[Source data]
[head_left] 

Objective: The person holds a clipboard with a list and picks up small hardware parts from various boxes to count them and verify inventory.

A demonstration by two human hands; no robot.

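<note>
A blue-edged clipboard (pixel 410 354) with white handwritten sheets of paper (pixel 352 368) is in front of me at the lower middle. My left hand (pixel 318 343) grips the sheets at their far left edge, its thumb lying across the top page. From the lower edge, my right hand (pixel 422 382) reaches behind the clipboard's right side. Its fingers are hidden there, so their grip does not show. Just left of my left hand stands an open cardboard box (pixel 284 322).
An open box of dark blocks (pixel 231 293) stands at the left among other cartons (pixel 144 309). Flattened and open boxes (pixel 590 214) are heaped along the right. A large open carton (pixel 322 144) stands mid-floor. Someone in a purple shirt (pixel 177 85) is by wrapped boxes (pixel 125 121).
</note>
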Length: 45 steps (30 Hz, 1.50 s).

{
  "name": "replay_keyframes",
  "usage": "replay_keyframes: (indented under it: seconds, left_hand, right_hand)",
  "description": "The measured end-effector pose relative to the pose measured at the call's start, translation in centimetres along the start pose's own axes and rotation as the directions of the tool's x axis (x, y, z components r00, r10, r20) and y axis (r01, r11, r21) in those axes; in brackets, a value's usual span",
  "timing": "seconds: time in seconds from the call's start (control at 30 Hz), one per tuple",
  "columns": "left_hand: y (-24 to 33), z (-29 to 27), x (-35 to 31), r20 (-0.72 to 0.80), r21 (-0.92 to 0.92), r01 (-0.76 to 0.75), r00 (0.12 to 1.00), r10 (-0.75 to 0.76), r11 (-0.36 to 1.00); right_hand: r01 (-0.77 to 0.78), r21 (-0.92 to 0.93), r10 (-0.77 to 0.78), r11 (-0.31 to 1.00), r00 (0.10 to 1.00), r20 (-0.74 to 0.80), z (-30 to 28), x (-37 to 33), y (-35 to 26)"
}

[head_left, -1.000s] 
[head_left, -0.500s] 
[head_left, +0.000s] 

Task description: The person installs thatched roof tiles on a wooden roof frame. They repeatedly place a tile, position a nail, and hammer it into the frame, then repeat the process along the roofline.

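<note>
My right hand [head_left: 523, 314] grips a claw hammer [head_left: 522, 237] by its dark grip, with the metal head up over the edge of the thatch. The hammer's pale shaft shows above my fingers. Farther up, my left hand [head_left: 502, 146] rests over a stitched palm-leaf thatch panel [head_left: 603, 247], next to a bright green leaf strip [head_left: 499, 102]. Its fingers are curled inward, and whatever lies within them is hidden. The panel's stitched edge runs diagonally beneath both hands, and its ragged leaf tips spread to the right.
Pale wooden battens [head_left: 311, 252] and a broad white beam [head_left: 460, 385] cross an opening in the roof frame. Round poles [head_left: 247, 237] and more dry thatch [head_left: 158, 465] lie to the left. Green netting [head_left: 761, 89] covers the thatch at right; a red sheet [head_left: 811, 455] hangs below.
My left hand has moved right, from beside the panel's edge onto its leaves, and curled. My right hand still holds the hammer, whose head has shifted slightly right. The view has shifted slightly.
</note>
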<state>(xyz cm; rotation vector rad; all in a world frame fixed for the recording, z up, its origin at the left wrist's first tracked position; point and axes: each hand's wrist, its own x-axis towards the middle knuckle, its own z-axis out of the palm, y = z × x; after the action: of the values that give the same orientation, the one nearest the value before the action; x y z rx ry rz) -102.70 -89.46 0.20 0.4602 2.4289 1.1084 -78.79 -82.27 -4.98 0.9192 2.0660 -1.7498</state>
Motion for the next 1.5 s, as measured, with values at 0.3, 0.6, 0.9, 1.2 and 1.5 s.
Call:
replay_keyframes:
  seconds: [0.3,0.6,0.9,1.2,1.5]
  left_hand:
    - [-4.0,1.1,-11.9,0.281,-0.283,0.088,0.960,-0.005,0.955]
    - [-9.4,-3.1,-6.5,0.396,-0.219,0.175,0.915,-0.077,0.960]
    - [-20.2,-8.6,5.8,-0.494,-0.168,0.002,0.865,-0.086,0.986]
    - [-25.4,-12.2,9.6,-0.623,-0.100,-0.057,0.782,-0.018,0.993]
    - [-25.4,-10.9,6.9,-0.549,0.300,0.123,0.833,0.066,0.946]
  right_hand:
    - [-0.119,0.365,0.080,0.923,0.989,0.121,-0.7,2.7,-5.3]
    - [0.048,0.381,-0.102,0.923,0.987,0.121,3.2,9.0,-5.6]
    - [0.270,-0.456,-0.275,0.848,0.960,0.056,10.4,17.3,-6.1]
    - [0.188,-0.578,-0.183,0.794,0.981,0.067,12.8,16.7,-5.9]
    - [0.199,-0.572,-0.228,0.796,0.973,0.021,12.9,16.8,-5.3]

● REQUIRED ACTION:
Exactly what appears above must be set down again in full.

● TASK ANSWER:
[head_left] 

Objective: The person holds a clipboard with a list and picks up small hardware parts from various boxes to count them and verify inventory.

A demonstration by two human hands; no robot.

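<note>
A blue-edged clipboard (pixel 410 354) with white handwritten sheets of paper (pixel 352 368) is in front of me at the lower middle. My left hand (pixel 318 343) grips the sheets at their far left edge, its thumb lying across the top page. From the lower edge, my right hand (pixel 422 382) reaches behind the clipboard's right side. Its fingers are hidden there, so their grip does not show. Just left of my left hand stands an open cardboard box (pixel 284 322).
An open box of dark blocks (pixel 231 293) stands at the left among other cartons (pixel 144 309). Flattened and open boxes (pixel 590 214) are heaped along the right. A large open carton (pixel 322 144) stands mid-floor. Someone in a purple shirt (pixel 177 85) is by wrapped boxes (pixel 125 121).
</note>
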Length: 45 steps (30 Hz, 1.50 s).

{
  "name": "replay_keyframes",
  "usage": "replay_keyframes: (indented under it: seconds, left_hand, right_hand)",
  "description": "The measured end-effector pose relative to the pose measured at the call's start, translation in centimetres along the start pose's own axes and rotation as the directions of the tool's x axis (x, y, z components r00, r10, r20) and y axis (r01, r11, r21) in those axes; in brackets, a value's usual span",
  "timing": "seconds: time in seconds from the call's start (control at 30 Hz), one per tuple",
  "columns": "left_hand: y (-24 to 33), z (-29 to 27), x (-35 to 31), r20 (-0.72 to 0.80), r21 (-0.92 to 0.92), r01 (-0.76 to 0.75), r00 (0.12 to 1.00), r10 (-0.75 to 0.76), r11 (-0.36 to 1.00); right_hand: r01 (-0.77 to 0.78), r21 (-0.92 to 0.93), r10 (-0.77 to 0.78), r11 (-0.31 to 1.00), r00 (0.10 to 1.00), r20 (-0.74 to 0.80), z (-30 to 28), x (-37 to 33), y (-35 to 26)"
}

[head_left, -1.000s] 
[head_left, -0.500s] 
[head_left, +0.000s] 

Task description: The person installs thatched roof tiles on a wooden roof frame. They repeatedly place a tile, position a nail, and hammer it into the frame, then repeat the process along the roofline.

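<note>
My right hand [head_left: 523, 314] grips a claw hammer [head_left: 522, 237] by its dark grip, with the metal head up over the edge of the thatch. The hammer's pale shaft shows above my fingers. Farther up, my left hand [head_left: 502, 146] rests over a stitched palm-leaf thatch panel [head_left: 603, 247], next to a bright green leaf strip [head_left: 499, 102]. Its fingers are curled inward, and whatever lies within them is hidden. The panel's stitched edge runs diagonally beneath both hands, and its ragged leaf tips spread to the right.
Pale wooden battens [head_left: 311, 252] and a broad white beam [head_left: 460, 385] cross an opening in the roof frame. Round poles [head_left: 247, 237] and more dry thatch [head_left: 158, 465] lie to the left. Green netting [head_left: 761, 89] covers the thatch at right; a red sheet [head_left: 811, 455] hangs below.
My left hand has moved right, from beside the panel's edge onto its leaves, and curled. My right hand still holds the hammer, whose head has shifted slightly right. The view has shifted slightly.
</note>
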<state>(xyz cm; rotation vector rad; all in a world frame fixed for the recording, z up, its origin at the left wrist's first tracked position; point and axes: each hand's wrist, its own x-axis towards the middle knuckle, its own z-axis out of the palm, y = z × x; after the action: of the values that give the same orientation, the one nearest the value before the action; x y z rx ry rz) -102.70 -89.46 0.20 0.4602 2.4289 1.1084 -78.79 -82.27 -4.98 0.9192 2.0660 -1.7498</state>
Motion for the next 1.5 s, as measured, with values at 0.3, 0.6, 0.9, 1.2 and 1.5 s.
Call:
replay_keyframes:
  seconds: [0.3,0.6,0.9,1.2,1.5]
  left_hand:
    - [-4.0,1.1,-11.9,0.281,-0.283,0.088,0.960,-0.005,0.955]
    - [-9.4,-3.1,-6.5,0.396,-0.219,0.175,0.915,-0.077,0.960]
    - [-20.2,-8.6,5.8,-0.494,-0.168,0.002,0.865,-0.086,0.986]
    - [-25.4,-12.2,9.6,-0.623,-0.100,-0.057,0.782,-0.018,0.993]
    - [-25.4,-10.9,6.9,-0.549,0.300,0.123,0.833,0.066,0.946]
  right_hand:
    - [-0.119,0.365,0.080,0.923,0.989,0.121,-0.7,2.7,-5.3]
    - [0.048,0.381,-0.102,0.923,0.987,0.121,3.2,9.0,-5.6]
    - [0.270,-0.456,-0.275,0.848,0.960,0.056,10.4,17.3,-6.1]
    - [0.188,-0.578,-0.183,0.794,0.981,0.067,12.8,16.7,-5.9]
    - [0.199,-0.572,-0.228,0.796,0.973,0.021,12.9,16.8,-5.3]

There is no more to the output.